"Nasceram mais livres que nós, senhores absolutos das terras em que Deus os pôs..."
Padre Antônio Vieira, em carta de 5 de agosto de 1684
Quando fazemos alguma viagem, procuramos ter, com antecedência, o máximo de informações sobre o local de destino. Consultamos sites, olhamos fotos e vídeos, recorremos a mapas, se necessário. E, é bom que se diga, tudo isso hoje é muito fácil, em quase qualquer lugar do mundo. Mas nem sempre foi assim.
No Século XVI, quando um europeu resolvia correr o risco de uma viagem marítima para fora de seu Continente, dificilmente sabia o que é que haveria de encontrar. Os mapas eram imprecisos e mesmo navegadores experientes tinham problemas em determinar com exatidão o lugar em que se encontravam. Tudo o que havia ao redor era a água do mar e, muito longe, o céu estrelado. Ah, naturalmente quando as estrelas, incluindo o sol, eram visíveis. Caso contrário, os problemas eram muito maiores.

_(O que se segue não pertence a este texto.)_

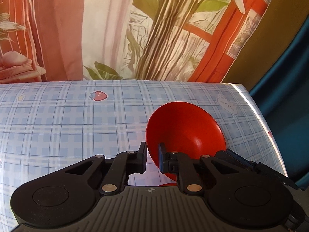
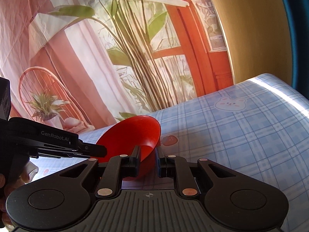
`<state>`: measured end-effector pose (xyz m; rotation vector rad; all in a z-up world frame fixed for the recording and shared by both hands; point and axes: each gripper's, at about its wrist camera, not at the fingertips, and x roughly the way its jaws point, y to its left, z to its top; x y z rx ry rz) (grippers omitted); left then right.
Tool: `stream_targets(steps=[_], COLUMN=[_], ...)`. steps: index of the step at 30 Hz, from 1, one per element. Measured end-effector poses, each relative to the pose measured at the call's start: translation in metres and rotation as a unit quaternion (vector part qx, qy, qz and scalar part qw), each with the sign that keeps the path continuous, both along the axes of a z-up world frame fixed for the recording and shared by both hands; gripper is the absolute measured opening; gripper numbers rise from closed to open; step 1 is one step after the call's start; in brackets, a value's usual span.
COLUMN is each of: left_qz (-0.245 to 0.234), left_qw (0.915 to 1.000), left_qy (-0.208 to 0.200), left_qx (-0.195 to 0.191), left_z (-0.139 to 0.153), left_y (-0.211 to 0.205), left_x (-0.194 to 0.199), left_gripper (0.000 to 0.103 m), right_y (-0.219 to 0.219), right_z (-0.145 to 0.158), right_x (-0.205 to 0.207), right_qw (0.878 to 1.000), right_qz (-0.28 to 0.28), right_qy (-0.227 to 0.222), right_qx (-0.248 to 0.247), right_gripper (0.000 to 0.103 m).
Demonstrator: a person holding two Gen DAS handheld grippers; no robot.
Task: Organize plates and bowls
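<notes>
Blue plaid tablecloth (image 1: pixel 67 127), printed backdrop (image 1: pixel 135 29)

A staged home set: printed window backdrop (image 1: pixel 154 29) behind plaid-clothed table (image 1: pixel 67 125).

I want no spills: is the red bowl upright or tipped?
Tipped and empty: the red bowl is tilted, bare inside showing, with both the left gripper and right gripper clamping its rim.

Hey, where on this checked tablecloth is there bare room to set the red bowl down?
Bare cloth runs left of the red bowl, from the strawberry print down toward the left gripper. In the right wrist view, there is more bare cloth around the bear print. It is crowded at the bowl, where the right gripper also grips the rim.
</notes>
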<state>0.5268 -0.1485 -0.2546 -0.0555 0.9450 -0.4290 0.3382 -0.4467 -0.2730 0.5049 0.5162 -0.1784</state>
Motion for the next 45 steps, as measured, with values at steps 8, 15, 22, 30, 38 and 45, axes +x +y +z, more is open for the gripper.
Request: stream_targets(steps=[8,15,22,30,38,45], left_qz=[-0.010,-0.014,-0.016,-0.021,-0.018,-0.014], left_qw=[0.9991,0.9981,0.9978,0.9988,0.9993,0.9996], left_qy=[-0.040,-0.061,-0.064,-0.042,-0.022,-0.006], left_qx=[0.000,0.003,0.007,0.015,0.023,0.022], left_z=[0.026,0.055,0.070,0.058,0.042,0.032], left_y=[-0.002,0.011,0.025,0.034,0.043,0.048], left_x=[-0.015,-0.041,-0.071,-0.099,-0.109,-0.111], left_gripper=[0.013,0.013,0.014,0.016,0.017,0.018], right_y=[0.002,0.016,0.038,0.053,0.066,0.072], right_z=[0.018,0.046,0.066,0.059,0.040,0.037], right_x=[-0.005,-0.014,-0.033,-0.055,-0.061,-0.060], right_qw=[1.000,0.999,0.999,0.999,1.000,1.000], right_qz=[-0.008,-0.001,0.010,0.012,0.013,0.018], right_qy=[-0.016,-0.031,-0.036,-0.021,-0.002,0.002], right_qx=[-0.009,-0.023,-0.036,-0.032,-0.018,-0.019], right_gripper=[0.013,0.013,0.013,0.013,0.013,0.013])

Jean de Léry era ainda bastante jovem quando atravessou o Atlântico e, mergulhado em ideais religiosos, veio viver por quase um ano na França Antártica, uma colônia que calvinistas franceses tentaram em vão estabelecer na América do Sul, em área do atual Estado do Rio de Janeiro. Como os franceses tinham um bom relacionamento com os índios tupinambás, Léry pôde observar tranquilamente como é que esses nativos viviam. E as comparações vieram, inevitáveis. Foram, mais tarde, expostas em um livro, Histoire d'un Voyage Faict en la Terre du Brésil.
Notou, logo de início, que os indígenas não eram nem mais altos e nem mais pesados que os europeus; não obstante, eram muito mais fortes. Por quê? Léry responsabilizou o clima do Brasil, que não tinha extremos de frio e calor, e o ar que, segundo ele, era puríssimo (¹). A diferença era tanta que um europeu jamais seria capaz de usar um arco indígena, e isso valia até mesmo para os ingleses, que eram considerados os melhores arqueiros da época - percebam, leitores, que era um francês quem estava dizendo... Europeus somente estavam em condições de usar arcos indígenas feitos para meninos de uns dez anos de idade, não mais. Espantosa, também, era a velocidade com que um tupinambá atirava. No tempo necessário para que um inglês disparasse meia dúzia de flechas, um índio faria o dobro.
Mas não era só. Andando por aldeias indígenas, Jean de Léry percebeu que o modo como as mães cuidavam de seus bebês era, por assim dizer, o oposto do que de se praticava na Europa. Crianças europeias viviam, no verão e no inverno, enfaixadas e cobertas por montes de agasalhos, e, mesmo admitindo as especificidades relativas ao clima frio, não podia o francês deixar de admirar que os bebês indígenas vivessem livres. Embora não usassem fraldas, nunca estavam sujos. Sim, aprendiam a gostar de banhos desde pequenos.
Prevendo que seus leitores não tardariam a argumentar que, mesmo levando vantagem nesses aspectos, os indígenas viviam em plena selvageria, Léry, longe de fugir da questão, tratou de expor o assunto. Não havia como negar que as guerras entre nativos eram sangrentas, que a antropofagia não era nenhuma raridade, que as inimizades entre tribos eram quase perpétuas. Um horror! Que diria Léry?
O jovem artesão francês, depois de deixar o Brasil em 1558, retornou à Europa, participou de guerras por causa de questões religiosas e, mais tarde, indo a Genebra, estudou teologia e veio a ser um pastor protestante. Só aí é que escreveu seu livro, e tinha, então, uma resposta na ponta da língua para as invectivas quanto à selvageria dos indígenas. Não estariam os europeus de seu tempo em pé de igualdade nesse assunto? Não eram os pobres, mesmo quando padeciam de fome, explorados pelos ricos? Não havia tantos que, mesmo orgulhosos de se chamarem cristãos, se engalfinhavam em guerras monstruosas, tendo a defesa da religião por pretexto? Que dizer do Massacre de São Bartolomeu?
O recado de Léry era simples: Se alguém queria ver selvageria, não era preciso sair da Europa. E concluía dizendo que, não fora o que chamava de "traição de Villegaignon", o Brasil teria sido seu lar para sempre.
Indígenas treinando para o combate (²) |
(1) Bons tempos, aqueles...
(2) ___________ Bilder - Atlas, Siebenter Band. Leipzig: F. A. Brockhaus.